Islamabad: Pakistan government has conveyed its willingness to accept all key conditions of the International Monetary Fund (IMF) to revive the loan programme as the country faces a massive economic crisis. Pakistani media reported that the government has requested the global lender to send its mission to Islamabad as soon as next week to conclude a long-awaited agreement.
Secretary Finance Hamed Yaqoob Shaikh has formally written to the IMF mission chief to visit Pakistan as “the government has concluded that there is no other choice but to revive the IMF programme on an immediate basis” Pakistani newspapers reported. The approval came after weeklong consultations, including two sessions that were presided over by Prime Minister Shehbaz Sharif. The prime minister has said that the Pakistan government has “no other option” but to implement the IMF programme as the government could not offer reasonable subsidies to any critical sector or even help the flood-affected people without consulting IMF.
Pakistan entered the $6 billion IMF programme in 2019, which was raised to $7 billion this year. Pakistan will get $1.18 billion after the programme’s ninth review, which is currently pending.

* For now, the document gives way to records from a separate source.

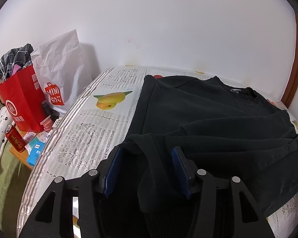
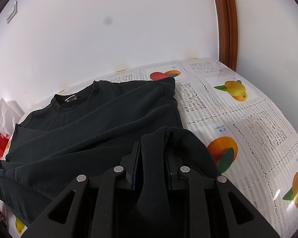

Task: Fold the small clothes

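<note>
A black sweatshirt (image 1: 208, 109) lies spread on the fruit-print tablecloth (image 1: 89, 130), its collar toward the wall. A raised fold of its near edge runs between the fingers of my left gripper (image 1: 147, 148). The blue pads (image 1: 111, 170) stand clear of the cloth on both sides, so this gripper is open. In the right wrist view the same sweatshirt (image 2: 99, 123) fills the left half. Another fold of its near edge stands up in my right gripper (image 2: 152, 148), filling the narrow gap and draping over the right finger; the pads appear to press on it.
The tablecloth (image 2: 248, 119) shows bare to the right of the garment. Left of the table stand a red paper bag (image 1: 21, 103), a white shopping bag (image 1: 61, 75), a red can (image 1: 14, 140) and small boxes. A white wall is close behind; a wooden door frame (image 2: 227, 23) stands at the right.
</note>
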Demonstrator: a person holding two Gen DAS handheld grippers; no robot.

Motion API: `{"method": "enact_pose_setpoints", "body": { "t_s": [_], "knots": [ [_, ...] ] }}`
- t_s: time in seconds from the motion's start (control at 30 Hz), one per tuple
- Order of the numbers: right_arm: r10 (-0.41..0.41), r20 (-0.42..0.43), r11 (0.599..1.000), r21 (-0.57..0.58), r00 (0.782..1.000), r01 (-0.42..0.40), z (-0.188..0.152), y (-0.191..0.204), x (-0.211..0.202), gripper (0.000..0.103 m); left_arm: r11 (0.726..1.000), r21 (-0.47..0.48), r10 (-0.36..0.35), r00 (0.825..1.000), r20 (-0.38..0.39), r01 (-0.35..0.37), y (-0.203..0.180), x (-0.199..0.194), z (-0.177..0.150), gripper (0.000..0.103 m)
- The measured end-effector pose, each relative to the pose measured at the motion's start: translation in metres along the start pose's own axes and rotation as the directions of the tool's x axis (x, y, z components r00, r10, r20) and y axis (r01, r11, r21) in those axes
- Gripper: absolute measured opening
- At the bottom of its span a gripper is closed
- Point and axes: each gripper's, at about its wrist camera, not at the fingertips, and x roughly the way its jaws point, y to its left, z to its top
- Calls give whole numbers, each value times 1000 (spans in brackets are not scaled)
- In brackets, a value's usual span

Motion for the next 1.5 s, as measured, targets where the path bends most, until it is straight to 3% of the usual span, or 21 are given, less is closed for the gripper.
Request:
{"method": "enact_pose_setpoints", "body": {
  "t_s": [0.1,0.23,0.37,0.63,0.83,0.93,1.07,1.27,1.4,1.47,1.5],
  "knots": [
    [21,15,1000,-1,1000,-21,-2,-1,-7,32,1000,-10,-11,1000,1,11,2,0,0,51],
    [99,64,995,4,993,-99,-4,-6,-23,63,1000,-14,-22,1000,16,22,2,-5,0,53],
    [75,196,996,-58,978,-64,-6,2,-48,69,998,-33,-56,998,35,57,4,-11,1,58],
    [3,138,1000,-5,990,-3,-12,-21,-71,69,984,-116,-135,991,3,134,17,-10,2,59],
    [-86,44,991,103,995,81,-25,-64,-77,67,987,-128,-95,995,20,97,29,-14,7,59],
    [-17,-26,989,147,1000,21,-30,-78,-71,57,981,-174,-90,996,-13,87,44,-11,11,59],
    [83,-70,984,161,994,-71,-38,-80,-67,57,966,-220,-152,986,-68,133,59,-16,3,59],
    [105,-109,987,135,989,-90,-46,-65,-50,57,981,-165,-119,987,-110,100,66,-25,-16,58],
    [121,-118,981,169,986,-100,-46,-67,-43,56,973,-165,-191,967,-170,163,72,-23,-31,57],
    [133,-117,977,180,984,-111,-47,-68,-43,51,976,-133,-197,962,-189,174,66,-21,-34,52],
    [152,-117,975,182,981,-130,-47,-68,-42,41,974,-130,-207,959,-194,184,62,-20,-36,46]
  ]
}}
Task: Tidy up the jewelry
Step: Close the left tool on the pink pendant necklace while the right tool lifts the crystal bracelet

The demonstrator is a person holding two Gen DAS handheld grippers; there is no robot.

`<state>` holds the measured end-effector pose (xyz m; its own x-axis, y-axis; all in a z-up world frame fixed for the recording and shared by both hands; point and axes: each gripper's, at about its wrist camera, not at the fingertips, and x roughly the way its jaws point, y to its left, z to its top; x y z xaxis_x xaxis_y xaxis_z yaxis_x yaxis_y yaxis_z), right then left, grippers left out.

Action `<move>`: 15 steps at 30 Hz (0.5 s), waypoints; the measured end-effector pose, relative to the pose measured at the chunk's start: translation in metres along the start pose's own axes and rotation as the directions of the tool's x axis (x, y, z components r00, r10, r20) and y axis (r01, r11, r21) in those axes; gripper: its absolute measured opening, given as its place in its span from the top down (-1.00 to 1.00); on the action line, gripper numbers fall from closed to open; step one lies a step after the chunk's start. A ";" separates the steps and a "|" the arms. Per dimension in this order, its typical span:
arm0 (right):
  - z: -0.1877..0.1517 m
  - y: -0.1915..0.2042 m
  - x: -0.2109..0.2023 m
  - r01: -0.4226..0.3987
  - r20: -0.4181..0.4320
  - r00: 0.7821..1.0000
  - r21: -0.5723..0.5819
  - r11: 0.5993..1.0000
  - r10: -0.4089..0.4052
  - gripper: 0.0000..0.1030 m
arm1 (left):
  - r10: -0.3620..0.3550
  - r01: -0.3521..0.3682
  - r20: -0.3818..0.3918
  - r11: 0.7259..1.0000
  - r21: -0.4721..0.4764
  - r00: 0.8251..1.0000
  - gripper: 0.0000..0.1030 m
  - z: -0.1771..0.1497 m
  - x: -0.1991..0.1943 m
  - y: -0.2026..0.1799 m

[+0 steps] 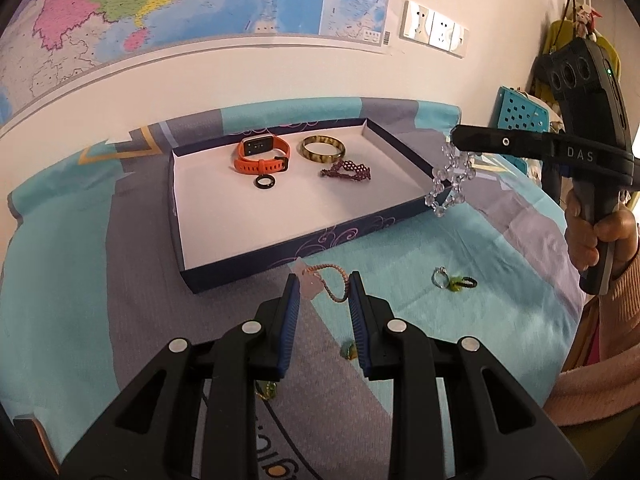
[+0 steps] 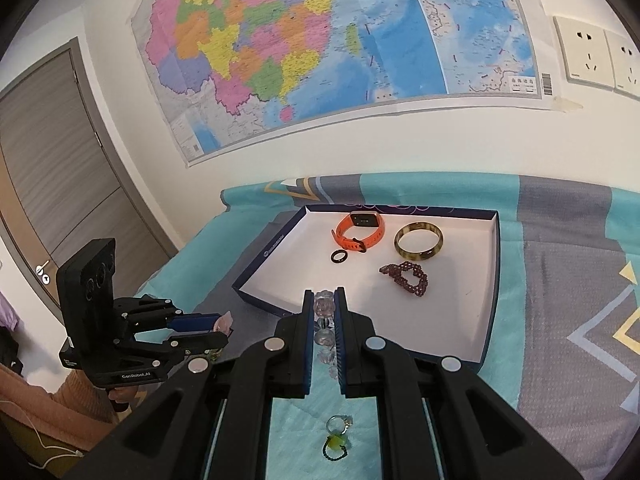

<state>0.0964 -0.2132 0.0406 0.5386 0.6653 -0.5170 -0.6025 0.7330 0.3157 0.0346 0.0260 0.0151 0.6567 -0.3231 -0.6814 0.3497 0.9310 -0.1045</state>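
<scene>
Right gripper (image 2: 323,304) is pinched tight on the clear crystal bead bracelet (image 1: 450,178), dangling it just at the near-right rim of the shallow box (image 1: 180,216), which looks like the drop-off spot since the orange smartwatch (image 1: 262,154), amber bangle (image 1: 322,148), garnet bead bracelet (image 1: 347,171) and black ring (image 1: 265,182) lie inside. Left gripper (image 1: 323,290) sits low over the bedspread (image 1: 480,280), fingers spread around the pink cord charm (image 1: 320,282) but not clamped. Two small rings (image 1: 454,280) wait on the cloth.
</scene>
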 end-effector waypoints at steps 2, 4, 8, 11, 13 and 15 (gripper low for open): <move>0.000 -0.001 0.001 0.001 -0.001 1.000 0.001 1.000 -0.001 0.85 | 0.001 -0.001 0.003 1.000 -0.004 1.000 0.51 0.002 0.001 0.000; 0.000 -0.002 0.002 0.001 -0.002 1.000 0.003 1.000 -0.001 0.85 | 0.000 0.000 0.007 1.000 -0.008 1.000 0.51 0.003 0.001 0.000; 0.001 -0.003 0.002 0.000 -0.001 1.000 0.005 1.000 0.000 0.85 | -0.002 0.002 0.007 1.000 -0.015 1.000 0.51 0.007 0.003 0.001; 0.001 -0.003 0.003 0.000 -0.002 1.000 0.005 1.000 0.000 0.85 | -0.002 0.002 0.005 1.000 -0.017 1.000 0.51 0.008 0.005 0.001; 0.002 -0.003 0.003 -0.001 -0.002 1.000 0.004 1.000 0.001 0.85 | -0.006 0.006 0.005 1.000 -0.019 1.000 0.51 0.009 0.006 0.001; 0.003 -0.004 0.003 -0.002 -0.002 1.000 0.005 1.000 0.002 0.85 | -0.005 0.005 0.005 1.000 -0.019 1.000 0.51 0.009 0.006 0.001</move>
<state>0.1022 -0.2135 0.0397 0.5361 0.6665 -0.5180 -0.6005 0.7324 0.3209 0.0454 0.0232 0.0176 0.6587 -0.3283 -0.6770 0.3401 0.9325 -0.1213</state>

IMF conditions and reforms
Pakistan government has reportedly agreed to implement all four IMF conditions following the interactions on the sidelines of the Geneva conference. The major IMF conditions include a market-based exchange rate, an increase in electricity and gas prices, and additional taxes to contain the fiscal deficit.
State Minister for Finance Aisha Ghaus Pasha said Pakistan had conveyed to the IMF that it was ready to implement reforms and wanted to settle the outstanding issues. However, the agreement is taking longer as the government wants to implement the reforms and revive the IMF pro-gramme in a way that does not burden the common people any further, she said. “We want to adopt a mixed course. It is an extraordinary time because we did not take a corrective path for decades,” she told reporters.
Pakistan’s power regulator has already allowed Sui Northern Gas Pipeline Ltd (SNGPL) and Sui Southern Gas Company (SSGC) to hike natural gas rates up to 75 per cent. The government has 40 days to approve the increase or it will automatically come into effect.
Pakistan has been facing a severe economic crisis amid dwindling forex reserves and currency depreciation. Experts say that the IMF programme is critical for Pakistan, which urgently needs external financing to support the battered economy.